‘I have of late …’ by BlackDog

‘I have of late but wherefore I know not, lost all my mirth’. So says Withnail, so says the Dane and so say I.

Withnail’s emptiness comes from the disappointment of failing, the sudden loss of a close friend and is tinged with the jealousy of that friend’s success.

Hamlet’s melancholy is brought on by the sudden death of his father, the suspicion his uncle is responsible and the shock of his mother marrying the same man.

My inability to find happiness is also the result of the death of a parent, my mother, who succumbed to alcoholism and drank herself to death long before her time in 2017. She seemed to spiral out of control when her father, my beloved Grandpa, died quite suddenly albeit at the grand old age of 96. Quite bizarrely, her second husband appears to now be in a relationship with my Grandpa’s second wife. Hamlet and I suspect much; foul play enters my mind in my darker moments.

I, like Withnail, have also failed. I have failed as a father; I have failed as a husband. I have lost the ability to have fun, even with my delightful children who want for nothing than their father’s attention and love.
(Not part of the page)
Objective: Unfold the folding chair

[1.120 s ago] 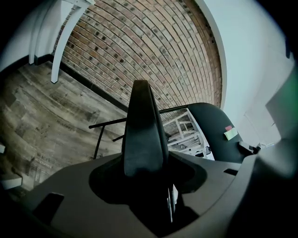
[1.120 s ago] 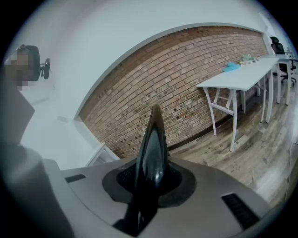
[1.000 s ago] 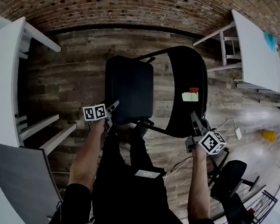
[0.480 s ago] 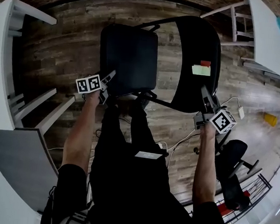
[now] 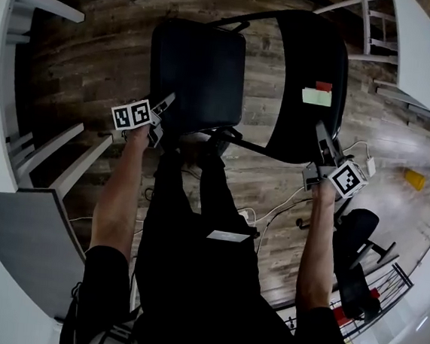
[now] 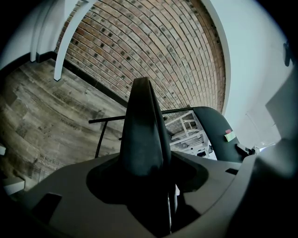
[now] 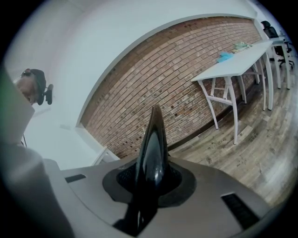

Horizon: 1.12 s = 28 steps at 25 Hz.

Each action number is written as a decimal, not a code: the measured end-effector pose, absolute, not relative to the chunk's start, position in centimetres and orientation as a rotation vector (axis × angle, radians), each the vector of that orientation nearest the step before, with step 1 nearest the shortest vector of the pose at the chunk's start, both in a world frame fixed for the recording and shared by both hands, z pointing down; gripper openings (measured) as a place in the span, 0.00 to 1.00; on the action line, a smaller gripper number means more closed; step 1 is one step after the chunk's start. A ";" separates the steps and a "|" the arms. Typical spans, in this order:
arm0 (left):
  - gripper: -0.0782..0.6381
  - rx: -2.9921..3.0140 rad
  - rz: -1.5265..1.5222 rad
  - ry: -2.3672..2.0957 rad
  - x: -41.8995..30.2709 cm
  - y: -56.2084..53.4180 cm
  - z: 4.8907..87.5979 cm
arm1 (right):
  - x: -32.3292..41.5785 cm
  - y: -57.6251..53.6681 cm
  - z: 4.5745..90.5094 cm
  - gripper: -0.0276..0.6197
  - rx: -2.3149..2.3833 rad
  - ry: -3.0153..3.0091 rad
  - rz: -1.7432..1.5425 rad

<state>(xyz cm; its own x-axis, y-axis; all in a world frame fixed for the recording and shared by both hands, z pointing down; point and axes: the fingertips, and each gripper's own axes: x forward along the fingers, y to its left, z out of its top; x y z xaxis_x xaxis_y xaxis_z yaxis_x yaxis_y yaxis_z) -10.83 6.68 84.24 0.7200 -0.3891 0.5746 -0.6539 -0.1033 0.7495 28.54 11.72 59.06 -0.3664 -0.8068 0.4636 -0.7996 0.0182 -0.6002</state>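
Left of the right gripper [image 5: 323, 136], the seat [image 5: 198, 67] hides the chair legs beneath it, and the person's legs [image 5: 197, 196] cover the rest. Beyond the gripper, print on the backrest [image 5: 302, 55] labels [image 5: 317, 96] is too small to read. The white counter [image 5: 425, 67] farther on runs off the picture's edge.

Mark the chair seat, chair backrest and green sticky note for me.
chair seat [image 5: 198, 67]: head view, middle of the cushion.
chair backrest [image 5: 306, 55]: head view, panel above the note.
green sticky note [image 5: 316, 97]: head view, centre of the paper.
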 end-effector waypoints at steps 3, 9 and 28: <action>0.48 1.714 0.281 -0.826 -10.8 7.7 84.9 | 29.2 12.8 59.7 0.15 -1.762 2.209 -1.334; 0.49 1.722 0.283 -0.825 -11.5 7.7 85.5 | 29.4 12.8 60.3 0.15 -1.692 2.201 -1.335; 0.54 1.706 0.300 -0.813 -13.6 7.5 88.6 | 31.2 12.5 63.1 0.15 -1.563 2.166 -1.344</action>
I have ceased to support my wife as I battle this constant mental fight. Her descent into despair should affect me more than it does; I simply withdraw back to the bottle and pray that tomorrow, when I wake, this emptiness has vanished like ‘the foul and pestilent congregation of vapours’ that Hamlet witnesses and that fog my mind, making me dull, like a once-true blade left out to rust.